__WHAT IS REQUIRED__.
What's needed is an exact retyping of the lines from the start of the listing up to and including the line with "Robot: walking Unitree", minus any pictures.

__STORED DATA__.
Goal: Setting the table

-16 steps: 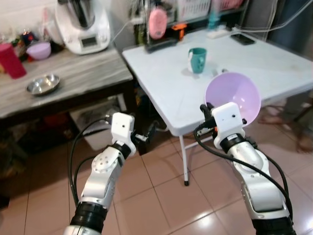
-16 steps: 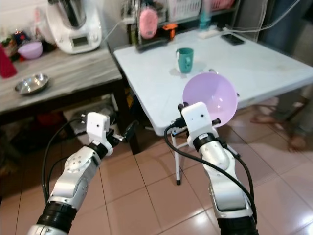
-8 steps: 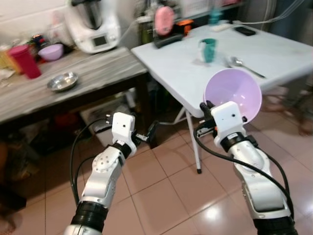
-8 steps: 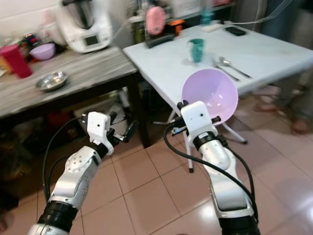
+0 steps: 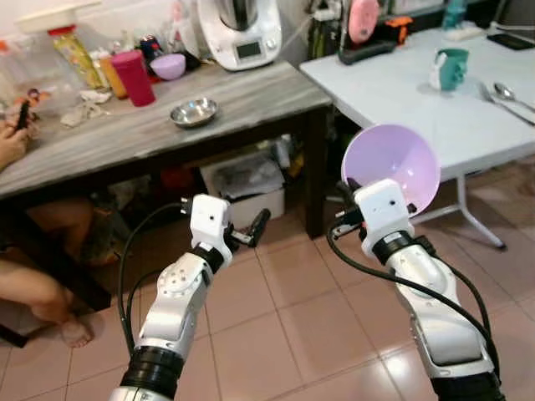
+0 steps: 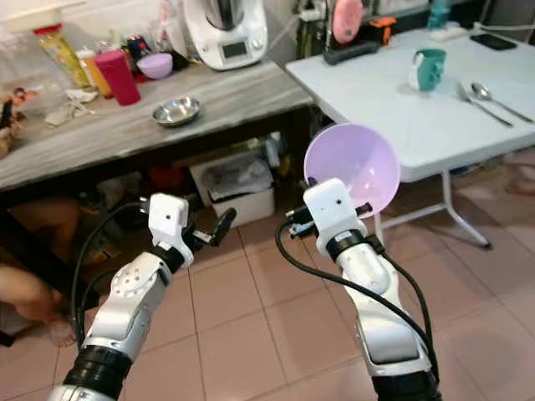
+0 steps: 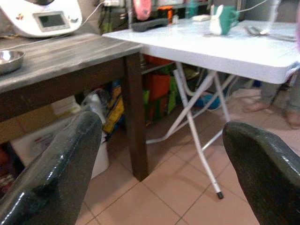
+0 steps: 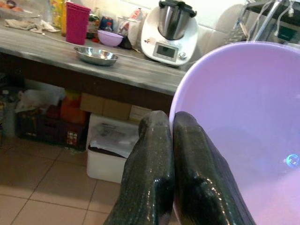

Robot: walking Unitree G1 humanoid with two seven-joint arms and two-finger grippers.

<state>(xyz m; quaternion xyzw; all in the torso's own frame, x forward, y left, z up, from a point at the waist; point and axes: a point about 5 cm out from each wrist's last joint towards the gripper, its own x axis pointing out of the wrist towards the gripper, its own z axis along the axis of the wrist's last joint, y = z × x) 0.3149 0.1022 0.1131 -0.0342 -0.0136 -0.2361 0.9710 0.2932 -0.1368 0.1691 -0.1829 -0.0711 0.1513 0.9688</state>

__ANSWER SPACE__.
Goal: Setting the table

-16 steps: 
-16 steps: 
-8 steps: 
-8 steps: 
+0 steps: 
+0 steps: 
+0 steps: 
+0 steps: 

Robot: walking Unitree G1 humanoid with two seven-joint arms and two-finger grippers.

Nothing more remains to be done for this exercise.